→ **ACTION ITEM**: Please work out how many lines include the word "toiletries" in the entries, and reply with only the count.

━━━━━━━━

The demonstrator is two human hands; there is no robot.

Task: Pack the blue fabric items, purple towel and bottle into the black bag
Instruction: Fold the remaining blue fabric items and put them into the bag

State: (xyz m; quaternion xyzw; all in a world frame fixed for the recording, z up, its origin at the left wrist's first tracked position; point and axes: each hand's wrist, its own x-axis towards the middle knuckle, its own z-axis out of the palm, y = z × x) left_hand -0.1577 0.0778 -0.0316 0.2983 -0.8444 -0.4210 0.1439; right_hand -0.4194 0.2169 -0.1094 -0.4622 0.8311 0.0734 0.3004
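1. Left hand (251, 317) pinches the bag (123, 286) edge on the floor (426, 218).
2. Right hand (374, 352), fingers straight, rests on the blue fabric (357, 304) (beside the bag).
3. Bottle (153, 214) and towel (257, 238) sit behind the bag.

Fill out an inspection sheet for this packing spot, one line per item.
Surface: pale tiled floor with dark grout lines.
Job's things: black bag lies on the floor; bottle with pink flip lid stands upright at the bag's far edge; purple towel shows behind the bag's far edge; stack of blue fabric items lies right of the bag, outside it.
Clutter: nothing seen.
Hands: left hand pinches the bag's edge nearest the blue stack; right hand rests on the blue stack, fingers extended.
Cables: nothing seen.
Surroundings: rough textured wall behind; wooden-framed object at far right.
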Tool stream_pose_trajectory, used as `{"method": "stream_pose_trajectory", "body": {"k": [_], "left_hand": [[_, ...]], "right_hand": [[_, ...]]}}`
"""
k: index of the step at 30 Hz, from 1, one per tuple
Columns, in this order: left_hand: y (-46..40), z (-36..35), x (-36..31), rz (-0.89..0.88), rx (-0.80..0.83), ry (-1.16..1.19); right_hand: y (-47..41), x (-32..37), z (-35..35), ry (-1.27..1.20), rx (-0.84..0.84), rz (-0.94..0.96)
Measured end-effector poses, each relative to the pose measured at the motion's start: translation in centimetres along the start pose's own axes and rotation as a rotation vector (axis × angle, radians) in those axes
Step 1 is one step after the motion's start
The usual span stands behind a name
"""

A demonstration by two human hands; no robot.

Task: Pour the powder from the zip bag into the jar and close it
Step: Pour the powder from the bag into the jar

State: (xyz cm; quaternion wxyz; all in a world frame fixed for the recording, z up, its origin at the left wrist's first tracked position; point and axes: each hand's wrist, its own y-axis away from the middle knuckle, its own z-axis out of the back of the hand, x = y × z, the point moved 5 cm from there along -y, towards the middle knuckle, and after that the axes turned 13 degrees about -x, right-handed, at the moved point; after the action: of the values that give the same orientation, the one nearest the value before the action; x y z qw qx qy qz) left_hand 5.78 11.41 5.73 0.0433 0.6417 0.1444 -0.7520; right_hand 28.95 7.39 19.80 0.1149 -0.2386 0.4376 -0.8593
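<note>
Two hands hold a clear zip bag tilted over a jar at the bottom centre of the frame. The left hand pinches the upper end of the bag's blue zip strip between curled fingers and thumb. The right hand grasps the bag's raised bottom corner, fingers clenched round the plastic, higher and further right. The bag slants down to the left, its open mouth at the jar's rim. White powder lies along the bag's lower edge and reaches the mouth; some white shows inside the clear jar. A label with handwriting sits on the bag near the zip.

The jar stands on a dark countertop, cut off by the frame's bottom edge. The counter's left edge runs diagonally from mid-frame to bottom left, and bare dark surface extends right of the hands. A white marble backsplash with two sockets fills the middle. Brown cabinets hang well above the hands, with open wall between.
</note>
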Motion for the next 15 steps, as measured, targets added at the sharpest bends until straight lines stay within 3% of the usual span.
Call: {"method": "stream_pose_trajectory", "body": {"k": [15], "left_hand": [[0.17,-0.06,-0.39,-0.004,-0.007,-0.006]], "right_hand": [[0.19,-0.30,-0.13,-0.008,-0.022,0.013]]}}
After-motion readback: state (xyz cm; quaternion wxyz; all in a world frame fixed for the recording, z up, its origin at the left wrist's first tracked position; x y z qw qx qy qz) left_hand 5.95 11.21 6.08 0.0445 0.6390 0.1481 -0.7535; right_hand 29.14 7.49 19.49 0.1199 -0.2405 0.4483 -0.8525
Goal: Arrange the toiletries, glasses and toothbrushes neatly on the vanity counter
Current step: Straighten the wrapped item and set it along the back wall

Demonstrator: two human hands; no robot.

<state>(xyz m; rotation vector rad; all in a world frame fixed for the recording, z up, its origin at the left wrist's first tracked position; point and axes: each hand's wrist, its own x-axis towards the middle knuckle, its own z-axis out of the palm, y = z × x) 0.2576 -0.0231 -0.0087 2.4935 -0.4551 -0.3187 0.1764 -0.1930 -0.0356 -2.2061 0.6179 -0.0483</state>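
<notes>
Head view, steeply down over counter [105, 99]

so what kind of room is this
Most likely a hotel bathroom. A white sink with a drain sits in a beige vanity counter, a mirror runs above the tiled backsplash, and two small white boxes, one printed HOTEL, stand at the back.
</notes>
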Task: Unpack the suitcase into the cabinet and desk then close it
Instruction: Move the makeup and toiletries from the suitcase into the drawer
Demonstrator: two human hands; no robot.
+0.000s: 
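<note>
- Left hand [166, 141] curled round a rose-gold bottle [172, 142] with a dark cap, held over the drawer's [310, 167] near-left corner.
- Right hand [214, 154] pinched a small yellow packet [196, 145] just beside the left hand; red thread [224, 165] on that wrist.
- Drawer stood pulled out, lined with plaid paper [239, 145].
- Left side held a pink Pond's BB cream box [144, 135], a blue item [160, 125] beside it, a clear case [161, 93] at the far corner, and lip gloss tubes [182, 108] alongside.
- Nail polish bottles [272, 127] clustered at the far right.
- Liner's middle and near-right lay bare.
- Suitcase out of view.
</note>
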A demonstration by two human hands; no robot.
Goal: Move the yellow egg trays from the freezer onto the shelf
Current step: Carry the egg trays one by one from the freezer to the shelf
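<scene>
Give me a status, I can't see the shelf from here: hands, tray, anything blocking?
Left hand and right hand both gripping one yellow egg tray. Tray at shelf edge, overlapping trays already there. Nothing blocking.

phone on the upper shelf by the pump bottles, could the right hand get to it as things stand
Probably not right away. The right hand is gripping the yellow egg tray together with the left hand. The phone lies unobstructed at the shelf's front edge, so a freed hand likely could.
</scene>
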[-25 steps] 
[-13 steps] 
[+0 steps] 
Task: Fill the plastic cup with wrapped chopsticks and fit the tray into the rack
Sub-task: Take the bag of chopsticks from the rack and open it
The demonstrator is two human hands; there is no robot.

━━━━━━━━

→ **WRITTEN RESPONSE**: 2